Con il popolo del "Giornale" abbiamo poi vissuto una bella esperienza di integrazione: finalmente idee e sentimenti omogenei e scambievoli, senza l'accapigliarsi che caratterizza ormai la vita delle nostre città e perfino delle famiglie.
Ma sopra ogni altra cosa due sensazioni irripetibili e commoventi: lo scenario grandioso della savana, con i suoi riti quotidiani di sopravvivenza e di morte; e gli occhi tristissimi – severi e imploranti a un tempo – di in piccolo Keniota della scuola - orfanatrofio (ma anche delle centinaia di altri bambini) che Passaquindici ci ha fatto visitare. Una commozione che mi ha mosso senza remore al pianto e che mi induce a fare qualcosa per questi poveri bambini.
Il Giornale assuma quindi iniziative anche modeste ma concrete al riguardo ed inviti i lettori - il nostro popolo generoso – ad aderire secondo le possibilità di ciascuno.
Siamo infine in attesa di prossimi altri programmi di viaggio cui dovremo partecipare ancora più numerosi, nello stesso spirito che non è solo di svago ma anche di propositi di solidarietà umana e sociale.

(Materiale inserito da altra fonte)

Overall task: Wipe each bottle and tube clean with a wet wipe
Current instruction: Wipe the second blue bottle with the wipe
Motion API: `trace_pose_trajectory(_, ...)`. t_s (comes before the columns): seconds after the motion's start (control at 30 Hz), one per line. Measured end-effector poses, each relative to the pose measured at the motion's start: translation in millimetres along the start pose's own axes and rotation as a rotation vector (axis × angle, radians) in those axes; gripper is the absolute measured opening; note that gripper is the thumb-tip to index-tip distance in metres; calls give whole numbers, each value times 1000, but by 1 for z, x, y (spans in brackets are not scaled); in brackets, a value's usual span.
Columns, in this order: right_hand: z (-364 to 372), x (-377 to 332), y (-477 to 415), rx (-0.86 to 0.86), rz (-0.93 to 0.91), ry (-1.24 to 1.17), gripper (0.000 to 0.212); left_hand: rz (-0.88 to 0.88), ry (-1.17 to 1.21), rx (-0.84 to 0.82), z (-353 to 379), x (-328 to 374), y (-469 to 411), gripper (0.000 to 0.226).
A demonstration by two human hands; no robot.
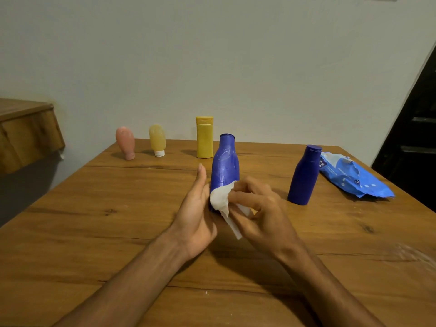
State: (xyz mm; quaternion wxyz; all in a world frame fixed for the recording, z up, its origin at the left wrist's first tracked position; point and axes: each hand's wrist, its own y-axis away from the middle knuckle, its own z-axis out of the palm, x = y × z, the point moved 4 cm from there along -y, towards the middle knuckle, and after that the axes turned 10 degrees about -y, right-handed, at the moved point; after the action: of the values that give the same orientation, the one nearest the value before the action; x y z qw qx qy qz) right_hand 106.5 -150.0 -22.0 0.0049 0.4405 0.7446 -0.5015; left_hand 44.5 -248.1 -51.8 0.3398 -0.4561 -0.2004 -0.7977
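Blue plastic under the cloth: mid-wipe on the blue bottle [225, 166], down low near its base. Pinched between thumb and fingertips of the right hand [259, 208], a crumpled white wipe [220, 199], pressed onto the bottle's lower front, loose tail dangling below the palm. Braced from the opposite side by the left hand [198, 208]: palm against the bottle, thumb straight up alongside, fingers out of sight behind it. Gripping or merely propping, cannot tell. Standing on the table [94, 220] or lifted just clear, cannot tell either, with the base buried between the two hands.

Looks like the lower body getting done, with pale streaks showing higher up, above the right fingertips. Next move, by that reading: slide the wipe up over shoulder and neck, keeping steady pressure. Probably also calls for a turn of the bottle against the left palm to bring the far side round.

Waiting in line: a second blue bottle [304, 178] upright just beyond the right hand's outer side, a pack of wipes [354, 178] lying just beside it. Well ahead of the left thumb, a yellow bottle [204, 138]. Further out past that hand, a yellow tube [157, 140] and a pink tube [125, 142], both on their caps. Plenty left to do, at a guess.
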Motion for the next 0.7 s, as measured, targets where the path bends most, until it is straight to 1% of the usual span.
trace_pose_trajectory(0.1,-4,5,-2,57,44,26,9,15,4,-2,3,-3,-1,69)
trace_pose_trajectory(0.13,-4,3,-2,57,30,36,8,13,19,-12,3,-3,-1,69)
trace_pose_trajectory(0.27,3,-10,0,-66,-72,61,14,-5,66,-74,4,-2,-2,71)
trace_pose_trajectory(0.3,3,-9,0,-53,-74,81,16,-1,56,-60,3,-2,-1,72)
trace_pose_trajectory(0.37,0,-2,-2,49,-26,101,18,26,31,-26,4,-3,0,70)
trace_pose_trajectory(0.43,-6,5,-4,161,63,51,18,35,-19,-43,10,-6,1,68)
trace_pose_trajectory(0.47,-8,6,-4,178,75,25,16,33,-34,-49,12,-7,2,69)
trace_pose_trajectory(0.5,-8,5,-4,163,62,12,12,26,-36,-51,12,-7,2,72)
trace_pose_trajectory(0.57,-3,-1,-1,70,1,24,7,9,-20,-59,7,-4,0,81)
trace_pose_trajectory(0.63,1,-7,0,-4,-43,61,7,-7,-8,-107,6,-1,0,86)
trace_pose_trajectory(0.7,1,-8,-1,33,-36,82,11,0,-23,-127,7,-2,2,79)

Grazie, grazie di tutto.

Paolo scrive:
Dopo aver viaggiato in Brasile e in Sud Africa, quindi dopo aver visto favelas e baracche, confesso, per la prima volta, di essermi sentito veramente impotente di fronte alla povertà e abbandono in cui versa la popolazione kenyana. Se poi pensiamo che siamo stati a Malindi, località marina ove il turismo aiuta moltissimo la popolazione locale, possiamo immaginare invece come possano essere le condizioni in cui si trova la popolazione residente all'interno o nei pressi degli altipiani.

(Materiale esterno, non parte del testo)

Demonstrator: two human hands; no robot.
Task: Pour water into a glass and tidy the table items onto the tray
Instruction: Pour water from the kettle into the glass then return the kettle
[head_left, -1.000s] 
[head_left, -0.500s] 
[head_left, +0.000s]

Devo altresì riconoscere, per quel che ho potuto capire, che la mentalità di coloro che ho avuto la possibilità di avvicinare e con i quali ho potuto trascorrere anche lunghi periodi di conversazione (per inciso quasi tutti i giovani di Malindi parlano molto bene la nostra lingua, poiché in questa cittadina vivono circa 2mila italiani) è abbastanza intrisa di "fatalismo". Ovvero si vive giorno per giorno, senza fare programmi per il futuro e ciò naturalmente condiziona fortemente lo sviluppo di tali aree. Per fortuna vi sono molte organizzazioni, laiche e religiose, che assistono tali popolazioni, soprattutto nella fase dell'infanzia, ma vi è veramente tanto da fare.

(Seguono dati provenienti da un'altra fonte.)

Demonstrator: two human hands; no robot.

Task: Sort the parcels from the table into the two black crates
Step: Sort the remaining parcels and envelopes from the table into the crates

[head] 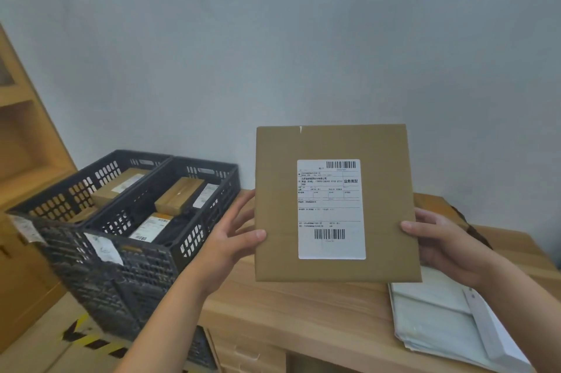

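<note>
The person is holding a flat cardboard parcel (336, 204) upright above the wooden table (303, 312), its white shipping label (331, 245) facing them. The left hand (233, 236) is pinching the parcel's left edge, thumb on the front and fingers behind. The right hand (440, 242) is gripping the right edge the same way. I take it they are reading the label to choose a crate.

The two black crates are sitting side by side to the left, well apart from the parcel. The far-left crate (76, 187) is holding one brown box (121, 184). The nearer crate (212, 214) is already carrying a taped brown box (179, 193) and a couple of labelled packets (151, 227).

The main risk is a misread label sending it to the wrong crate. The parcel is also being held only at its edges, so it could slip as one hand lets go for the swing left. A corner might also catch the nearer crate's rim, or the parcel might land tilted on what is inside. A stack of white mailers (440, 312) is waiting on the table's right side.
</note>
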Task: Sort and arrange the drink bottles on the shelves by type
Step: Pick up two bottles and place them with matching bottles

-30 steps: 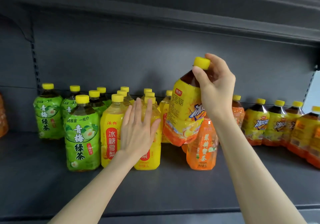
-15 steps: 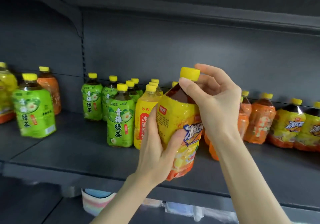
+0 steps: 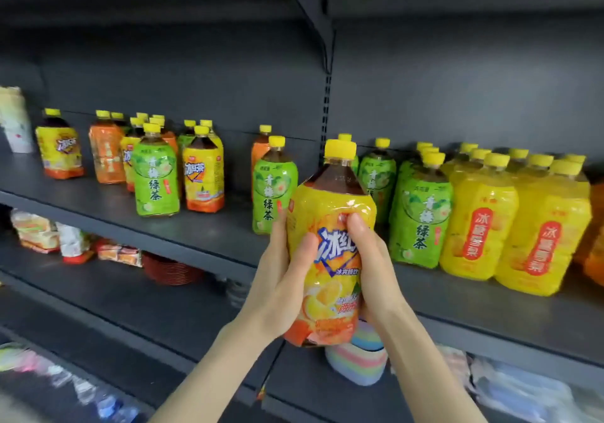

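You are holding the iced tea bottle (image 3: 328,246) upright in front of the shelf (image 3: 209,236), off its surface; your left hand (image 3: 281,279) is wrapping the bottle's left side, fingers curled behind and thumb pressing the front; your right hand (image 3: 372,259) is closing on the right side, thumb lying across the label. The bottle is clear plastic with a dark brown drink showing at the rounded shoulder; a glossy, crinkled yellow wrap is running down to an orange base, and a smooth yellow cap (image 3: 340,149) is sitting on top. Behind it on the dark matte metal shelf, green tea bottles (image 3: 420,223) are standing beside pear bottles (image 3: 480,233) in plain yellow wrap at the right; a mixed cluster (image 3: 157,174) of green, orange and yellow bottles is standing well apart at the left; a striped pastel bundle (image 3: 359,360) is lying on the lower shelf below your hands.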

Per concludere, ho incontrato una signora toscana che trascorre molta parte del suo tempo a Malindi e che mi ha raccontato come con la sua organizzazione di beneficenza sta cercando di insegnare ai nativi alcune attività elementari: cucire, intagliare, colorare, al fine di instillare, soprattutto nella mentalità dei giovani, quello spirito imprenditoriale, vero motore del progresso e della crescita sociale. Devo riconoscere che gli oggetti da loro prodotti sono fatti con buona tecnica e perizia.
Ecco credo che, oltre alle donazioni, adozioni a distanza, eccetera, eccetera, si debba cercare di far crescere queste popolazioni, insegnando a loro le attività artigianali di base e invogliarle a rimanere nel loro territorio e lì crescere e far crescere i loro conterranei, piuttosto che aprire le braccia, accoglierli qui da noi e poi abbandonarli per le strade.